How to Block AI Scrapers & LLM Bots

The web has changed. It used to be that you wanted every bot to index your site. You wanted Google, Bing, and Yahoo to see your content.

In 2025, a new wave of bots—from OpenAI, Anthropic, and CommonCrawl—are hitting servers not to send you traffic, but to scrape your data for model training. They eat your bandwidth, skew your analytics, and provide zero ROI.

Blocking them is tricky. If you block too aggressively, you might accidentally block Googlebot and kill your SEO. If you rely on User-Agent strings, you're fighting a losing battle because bots lie.

The "User-Agent" Lie

Most developers try to block AI bots like this:

if (userAgent.includes("GPTBot")) {
  return 403;
}

This works for the "polite" bots. But aggressive scrapers simply spoof their User-Agent to look like Chrome or iPhone users. Relying on a string of text provided by the visitor is like asking a burglar if they are a burglar.

The Solution: ASN Intelligence

AI Scrapers have a weakness: they run on data center infrastructure. They typically operate from AWS, Google Cloud, Azure, or specialized hosting providers.

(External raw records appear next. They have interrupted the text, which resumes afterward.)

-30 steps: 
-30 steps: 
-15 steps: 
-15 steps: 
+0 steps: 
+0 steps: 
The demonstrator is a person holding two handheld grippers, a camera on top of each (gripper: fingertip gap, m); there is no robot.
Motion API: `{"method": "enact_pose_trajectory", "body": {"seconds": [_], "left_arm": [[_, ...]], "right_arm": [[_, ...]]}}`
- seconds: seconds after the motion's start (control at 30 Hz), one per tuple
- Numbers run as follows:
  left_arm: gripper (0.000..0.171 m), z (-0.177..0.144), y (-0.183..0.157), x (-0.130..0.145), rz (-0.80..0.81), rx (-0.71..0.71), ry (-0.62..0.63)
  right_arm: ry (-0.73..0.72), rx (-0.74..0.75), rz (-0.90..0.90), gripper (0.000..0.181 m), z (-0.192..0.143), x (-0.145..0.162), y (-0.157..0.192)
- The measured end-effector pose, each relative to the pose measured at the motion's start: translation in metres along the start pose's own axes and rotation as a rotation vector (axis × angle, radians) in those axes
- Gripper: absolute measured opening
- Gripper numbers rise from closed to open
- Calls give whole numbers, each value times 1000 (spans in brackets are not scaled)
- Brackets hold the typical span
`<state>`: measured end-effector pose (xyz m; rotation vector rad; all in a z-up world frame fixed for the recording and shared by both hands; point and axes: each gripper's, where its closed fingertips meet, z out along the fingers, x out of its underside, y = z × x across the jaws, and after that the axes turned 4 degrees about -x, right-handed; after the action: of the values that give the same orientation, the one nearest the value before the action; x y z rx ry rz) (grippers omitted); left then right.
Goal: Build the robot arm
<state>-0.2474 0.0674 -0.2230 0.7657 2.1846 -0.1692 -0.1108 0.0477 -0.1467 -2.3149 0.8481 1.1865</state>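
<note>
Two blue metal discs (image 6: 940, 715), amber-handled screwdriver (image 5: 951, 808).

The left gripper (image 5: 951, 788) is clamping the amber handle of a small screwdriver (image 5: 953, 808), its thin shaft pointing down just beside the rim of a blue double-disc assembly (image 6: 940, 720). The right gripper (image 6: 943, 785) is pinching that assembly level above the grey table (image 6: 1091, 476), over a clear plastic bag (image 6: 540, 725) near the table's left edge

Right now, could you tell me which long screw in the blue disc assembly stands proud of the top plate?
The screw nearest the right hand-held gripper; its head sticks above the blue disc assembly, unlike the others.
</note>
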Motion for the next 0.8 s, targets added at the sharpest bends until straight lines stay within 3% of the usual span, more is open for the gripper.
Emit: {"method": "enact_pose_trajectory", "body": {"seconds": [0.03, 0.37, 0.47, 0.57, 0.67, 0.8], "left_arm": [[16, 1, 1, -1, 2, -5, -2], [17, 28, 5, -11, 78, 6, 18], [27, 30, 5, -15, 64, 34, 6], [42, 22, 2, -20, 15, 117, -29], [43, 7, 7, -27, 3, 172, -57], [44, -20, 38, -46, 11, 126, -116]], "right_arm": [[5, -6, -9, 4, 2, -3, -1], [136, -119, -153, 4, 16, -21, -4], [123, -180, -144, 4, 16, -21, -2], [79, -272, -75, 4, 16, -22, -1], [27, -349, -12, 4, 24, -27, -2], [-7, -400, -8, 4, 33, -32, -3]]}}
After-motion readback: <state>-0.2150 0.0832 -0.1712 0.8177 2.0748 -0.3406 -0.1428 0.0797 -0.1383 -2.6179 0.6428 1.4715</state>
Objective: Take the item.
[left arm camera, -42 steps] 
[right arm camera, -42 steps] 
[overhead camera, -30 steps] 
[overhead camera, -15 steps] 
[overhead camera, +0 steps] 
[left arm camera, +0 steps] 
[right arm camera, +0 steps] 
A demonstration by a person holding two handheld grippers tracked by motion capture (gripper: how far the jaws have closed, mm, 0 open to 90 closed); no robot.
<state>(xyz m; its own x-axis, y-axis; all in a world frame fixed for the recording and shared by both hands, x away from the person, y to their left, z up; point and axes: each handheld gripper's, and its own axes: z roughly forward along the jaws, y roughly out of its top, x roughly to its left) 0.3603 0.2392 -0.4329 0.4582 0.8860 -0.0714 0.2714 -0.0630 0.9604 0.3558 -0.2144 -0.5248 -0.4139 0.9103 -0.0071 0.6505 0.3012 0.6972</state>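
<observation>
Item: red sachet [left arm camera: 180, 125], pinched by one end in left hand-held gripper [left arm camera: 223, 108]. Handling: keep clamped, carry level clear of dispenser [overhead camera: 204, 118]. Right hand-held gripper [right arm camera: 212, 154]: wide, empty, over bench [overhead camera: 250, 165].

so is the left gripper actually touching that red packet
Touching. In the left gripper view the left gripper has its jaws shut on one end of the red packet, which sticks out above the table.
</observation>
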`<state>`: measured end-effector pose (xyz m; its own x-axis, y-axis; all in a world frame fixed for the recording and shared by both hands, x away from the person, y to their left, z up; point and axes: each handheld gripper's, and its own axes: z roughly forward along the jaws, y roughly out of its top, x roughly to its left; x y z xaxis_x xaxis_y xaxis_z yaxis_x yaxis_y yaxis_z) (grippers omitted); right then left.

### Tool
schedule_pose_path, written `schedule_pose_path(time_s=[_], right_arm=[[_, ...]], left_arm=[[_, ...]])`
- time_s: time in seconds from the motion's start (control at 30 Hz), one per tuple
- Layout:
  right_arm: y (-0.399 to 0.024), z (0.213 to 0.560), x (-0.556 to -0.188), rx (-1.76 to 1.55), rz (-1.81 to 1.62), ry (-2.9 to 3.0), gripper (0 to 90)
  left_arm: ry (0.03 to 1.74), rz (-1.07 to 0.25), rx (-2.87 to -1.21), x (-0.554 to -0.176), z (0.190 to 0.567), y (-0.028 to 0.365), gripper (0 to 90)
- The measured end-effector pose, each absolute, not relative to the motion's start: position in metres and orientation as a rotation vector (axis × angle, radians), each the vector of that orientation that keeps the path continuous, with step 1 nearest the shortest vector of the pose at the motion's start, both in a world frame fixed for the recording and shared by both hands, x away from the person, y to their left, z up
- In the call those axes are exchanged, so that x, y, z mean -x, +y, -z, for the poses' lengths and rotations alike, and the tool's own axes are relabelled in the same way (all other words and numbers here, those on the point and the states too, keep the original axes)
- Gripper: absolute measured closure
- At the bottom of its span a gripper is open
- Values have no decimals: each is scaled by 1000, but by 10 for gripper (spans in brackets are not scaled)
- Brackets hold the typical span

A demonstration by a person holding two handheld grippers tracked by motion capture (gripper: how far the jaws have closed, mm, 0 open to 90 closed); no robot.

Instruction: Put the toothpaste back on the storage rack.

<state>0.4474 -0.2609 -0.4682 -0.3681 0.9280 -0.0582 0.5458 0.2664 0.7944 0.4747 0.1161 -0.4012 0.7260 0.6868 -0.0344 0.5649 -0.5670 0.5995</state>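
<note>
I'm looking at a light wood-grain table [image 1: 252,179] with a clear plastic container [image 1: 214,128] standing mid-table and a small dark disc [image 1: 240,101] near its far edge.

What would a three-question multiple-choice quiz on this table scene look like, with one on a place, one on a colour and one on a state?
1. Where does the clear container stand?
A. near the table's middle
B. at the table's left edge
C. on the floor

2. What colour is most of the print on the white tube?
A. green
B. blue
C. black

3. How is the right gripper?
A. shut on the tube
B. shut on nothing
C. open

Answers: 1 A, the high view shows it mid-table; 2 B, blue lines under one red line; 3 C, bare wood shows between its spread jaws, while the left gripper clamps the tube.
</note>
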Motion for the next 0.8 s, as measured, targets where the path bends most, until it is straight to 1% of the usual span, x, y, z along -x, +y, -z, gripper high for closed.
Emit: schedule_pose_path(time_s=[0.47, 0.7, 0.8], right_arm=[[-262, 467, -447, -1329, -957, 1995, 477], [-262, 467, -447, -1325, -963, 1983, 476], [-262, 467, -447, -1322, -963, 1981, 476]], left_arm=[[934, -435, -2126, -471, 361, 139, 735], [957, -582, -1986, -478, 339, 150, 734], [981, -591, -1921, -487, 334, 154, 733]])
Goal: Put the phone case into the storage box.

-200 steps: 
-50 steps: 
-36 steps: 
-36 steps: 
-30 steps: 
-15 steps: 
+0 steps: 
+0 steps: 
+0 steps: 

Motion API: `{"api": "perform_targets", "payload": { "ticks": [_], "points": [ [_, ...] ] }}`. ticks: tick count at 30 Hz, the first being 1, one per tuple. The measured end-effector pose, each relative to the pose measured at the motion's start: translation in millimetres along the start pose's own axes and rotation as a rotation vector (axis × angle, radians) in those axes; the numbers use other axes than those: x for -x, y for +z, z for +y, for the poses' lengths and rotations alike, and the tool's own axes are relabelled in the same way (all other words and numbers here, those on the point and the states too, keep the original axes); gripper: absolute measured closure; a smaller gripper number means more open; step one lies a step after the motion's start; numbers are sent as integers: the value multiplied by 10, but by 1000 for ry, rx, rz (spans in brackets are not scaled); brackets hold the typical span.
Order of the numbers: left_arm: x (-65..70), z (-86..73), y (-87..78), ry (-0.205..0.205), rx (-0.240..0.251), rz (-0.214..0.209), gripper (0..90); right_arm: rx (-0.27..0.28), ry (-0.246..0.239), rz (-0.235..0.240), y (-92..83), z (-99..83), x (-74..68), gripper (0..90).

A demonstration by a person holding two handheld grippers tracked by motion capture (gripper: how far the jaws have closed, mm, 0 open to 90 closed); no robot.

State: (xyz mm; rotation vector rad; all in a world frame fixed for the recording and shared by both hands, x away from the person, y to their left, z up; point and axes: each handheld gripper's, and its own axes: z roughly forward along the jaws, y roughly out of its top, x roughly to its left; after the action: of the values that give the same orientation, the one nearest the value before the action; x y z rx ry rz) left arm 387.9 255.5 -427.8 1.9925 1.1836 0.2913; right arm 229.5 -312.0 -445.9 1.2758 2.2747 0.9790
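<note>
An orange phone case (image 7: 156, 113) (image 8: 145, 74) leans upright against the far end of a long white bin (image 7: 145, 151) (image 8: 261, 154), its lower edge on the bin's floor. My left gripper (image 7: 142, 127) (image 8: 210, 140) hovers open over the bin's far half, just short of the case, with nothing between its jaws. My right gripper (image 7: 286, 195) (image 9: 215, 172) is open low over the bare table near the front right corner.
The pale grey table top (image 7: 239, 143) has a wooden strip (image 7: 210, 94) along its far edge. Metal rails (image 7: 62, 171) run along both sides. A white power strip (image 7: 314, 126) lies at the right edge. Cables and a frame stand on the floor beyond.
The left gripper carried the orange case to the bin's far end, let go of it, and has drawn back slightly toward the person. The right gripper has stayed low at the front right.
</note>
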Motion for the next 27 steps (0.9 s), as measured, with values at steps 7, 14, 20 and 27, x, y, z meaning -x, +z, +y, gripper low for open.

Real users (and real Googlebots) have distinct network signatures. By looking at the ASN (Autonomous System Number) and the Company behind the IP, we can filter them out with high precision.

Identifying the Imposter

BLOCKED

🤖

"I am an iPhone"

(User-Agent Spoofed)

IP: 35.196.x.x

ASN: AS15169

Org: Google Cloud

Type: Hosting

ALLOWED

👩‍💻

"I am an iPhone"

(Real Device)

IP: 174.202.x.x

ASN: AS10507

Org: Verizon Wireless

Type: ISP

How to Implement "Safe" Blocking

Using CandycornDB, you can implement a check that blocks data center traffic unless it is a verified search engine crawler.

                    The Logic
                    Step 1: Check company.type. If it is "hosting", flag it.
Step 2: Check risk_score. High-volume scrapers often trigger subnet alerts.
Step 3 (Crucial): Whitelist legitimate crawlers by verifying their reverse DNS (rDNS) matches googlebot.com or bing.com.

                

This method allows you to block the "GPTBots" and generic scrapers that hide in AWS/GCP, while safely letting Google and real users through to your site.

Final Thoughts

Your data is your moat. Don't let AI companies scrape it for free. By moving beyond User-Agents and looking at the network infrastructure, you can protect your content without disappearing from search results.